[Bug c++/52558] New: write introduction incorrect wrt the C++11 memory model

francesco.zappa.nardelli at gmail dot com gcc-bugzilla@gcc.gnu.org
Mon Mar 12 10:26:00 GMT 2012


http://gcc.gnu.org/bugzilla/show_bug.cgi?id=52558

             Bug #: 52558
           Summary: write introduction incorrect wrt the C++11 memory
                    model
    Classification: Unclassified
           Product: gcc
           Version: 4.7.0
            Status: UNCONFIRMED
          Severity: normal
          Priority: P3
         Component: c++
        AssignedTo: unassigned@gcc.gnu.org
        ReportedBy: francesco.zappa.nardelli@gmail.com


The program below:

int g_1 = 1;
int g_2 = 0;

int func_1(void) {
int l;
for (l = 0; (l != 4); l++) {
  if (g_1)
    return l;
  for (g_2 = 0; (g_2 >= 26); ++g_2)
    ;
}
}
int main (int argc, char* argv[]) {
func_1();
}

is miscompiled by 

  gcc -v :  gcc version 4.7.0 20120215 (experimental) (GCC)  

(a recent svn snapshot) on x86-64 when -O2 is passed.

Observe that the inner loop of func_1 is never executed, and this program
should never perform any read/write to g_2.  This means that func_1 might be
executed in a thread in parallel with another thread that performs:

 g_2 = 42;
 printf ("%d",g_2)

The resulting system is data-race free and the only value that should be
printed is 42.

However gcc -O2 generates the following x86-64 assembler for func_1:

func_1:
      movl    g_1(%rip), %edx
      movl    g_2(%rip), %eax
      testl   %edx, %edx
      jne     .L2
      movl    $0, g_2(%rip)
      ret
.L2:
      movl    %eax, g_2(%rip)
      xorl    %eax, %eax
      ret

and this code always performs a write to g_2.  If this asm code runs in
parallel with "g_2 = 42; printf g_2", then the system might also print 0: this
behaviour is introduced by the compiler and should not have happened.
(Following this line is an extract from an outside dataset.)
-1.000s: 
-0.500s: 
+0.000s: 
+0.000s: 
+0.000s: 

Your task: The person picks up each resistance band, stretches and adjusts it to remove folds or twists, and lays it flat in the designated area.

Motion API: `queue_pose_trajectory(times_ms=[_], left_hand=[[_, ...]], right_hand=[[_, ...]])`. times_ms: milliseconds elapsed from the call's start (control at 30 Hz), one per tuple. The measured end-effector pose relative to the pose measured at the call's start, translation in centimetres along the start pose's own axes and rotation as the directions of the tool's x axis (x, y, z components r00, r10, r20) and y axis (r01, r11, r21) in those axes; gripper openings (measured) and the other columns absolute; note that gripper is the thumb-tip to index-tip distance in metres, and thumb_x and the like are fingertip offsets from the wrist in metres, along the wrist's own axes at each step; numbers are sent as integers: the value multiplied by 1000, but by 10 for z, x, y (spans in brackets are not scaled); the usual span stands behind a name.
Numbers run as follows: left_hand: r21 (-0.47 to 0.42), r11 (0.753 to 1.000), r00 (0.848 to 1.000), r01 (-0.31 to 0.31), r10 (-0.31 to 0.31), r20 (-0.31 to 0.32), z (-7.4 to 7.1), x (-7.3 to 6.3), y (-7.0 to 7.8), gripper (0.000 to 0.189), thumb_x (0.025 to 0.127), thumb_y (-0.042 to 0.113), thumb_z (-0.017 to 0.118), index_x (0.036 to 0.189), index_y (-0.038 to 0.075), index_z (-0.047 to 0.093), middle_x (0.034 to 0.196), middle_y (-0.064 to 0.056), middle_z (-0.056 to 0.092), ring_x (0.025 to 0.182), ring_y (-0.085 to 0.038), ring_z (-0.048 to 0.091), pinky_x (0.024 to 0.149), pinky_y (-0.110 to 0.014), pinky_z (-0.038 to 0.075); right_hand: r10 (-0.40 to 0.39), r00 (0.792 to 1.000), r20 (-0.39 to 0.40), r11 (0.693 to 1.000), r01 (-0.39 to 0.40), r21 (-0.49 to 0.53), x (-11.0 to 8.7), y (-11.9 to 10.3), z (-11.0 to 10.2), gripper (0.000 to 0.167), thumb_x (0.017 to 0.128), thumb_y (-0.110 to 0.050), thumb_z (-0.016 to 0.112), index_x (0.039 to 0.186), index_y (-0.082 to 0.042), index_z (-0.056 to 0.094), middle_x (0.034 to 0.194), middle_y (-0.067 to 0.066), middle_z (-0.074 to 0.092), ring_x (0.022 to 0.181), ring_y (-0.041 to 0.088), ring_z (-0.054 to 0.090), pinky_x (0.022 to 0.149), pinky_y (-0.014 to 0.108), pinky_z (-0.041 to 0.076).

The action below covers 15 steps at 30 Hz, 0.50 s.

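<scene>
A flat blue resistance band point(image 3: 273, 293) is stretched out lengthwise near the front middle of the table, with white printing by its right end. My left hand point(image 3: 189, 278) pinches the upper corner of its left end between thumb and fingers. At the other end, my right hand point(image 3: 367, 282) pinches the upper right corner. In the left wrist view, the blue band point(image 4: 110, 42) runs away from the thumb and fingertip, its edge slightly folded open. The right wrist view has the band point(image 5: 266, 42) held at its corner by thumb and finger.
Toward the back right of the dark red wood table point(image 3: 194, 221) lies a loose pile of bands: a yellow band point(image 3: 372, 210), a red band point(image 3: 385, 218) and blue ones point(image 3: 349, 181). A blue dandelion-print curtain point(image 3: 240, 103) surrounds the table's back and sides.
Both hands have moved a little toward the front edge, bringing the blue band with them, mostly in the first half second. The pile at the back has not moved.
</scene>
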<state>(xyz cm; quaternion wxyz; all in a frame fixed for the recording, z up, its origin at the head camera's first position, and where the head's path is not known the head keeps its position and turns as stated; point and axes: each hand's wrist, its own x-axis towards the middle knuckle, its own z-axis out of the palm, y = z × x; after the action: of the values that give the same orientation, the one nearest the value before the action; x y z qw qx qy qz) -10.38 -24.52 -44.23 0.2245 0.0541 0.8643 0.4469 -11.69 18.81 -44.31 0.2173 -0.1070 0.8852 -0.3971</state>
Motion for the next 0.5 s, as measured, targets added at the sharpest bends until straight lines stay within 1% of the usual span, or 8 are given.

The command line to generate the assembler above is:

$ g++ -std=c++11 read_and_write_introduced.c -O2 -S

It might be the case that in the C++11 memory model it is safe for the compiler
to introduce a write provided that there is an earlier write to the same
location, but this testcase shows that introducing a write is unsafe whenever
there are no previous writes.

I labelled this as g++, but the bug will also affect the (future) c11 memory
model.

For reference:

$ g++ -v
Using built-in specs.
COLLECT_GCC=g++
COLLECT_LTO_WRAPPER=/home/riob/zappanar/tools/gcc-bin/bin/../libexec/gcc/x86_64-unknown-linux-gnu/4.7.0/lto-wrapper
Target: x86_64-unknown-linux-gnu
Configured with: ../gcc-src/configure --prefix=/home/zappanar/tools/gcc-bin
--with-gmp=/home/zappanar/tools/lib/ --with-mpfr=/home/zappanar/tools/lib/
--with-mpc=/home/zappanar/tools/lib/ --enable-languages=c,c++
Thread model: posix
gcc version 4.7.0 20120215 (experimental) (GCC)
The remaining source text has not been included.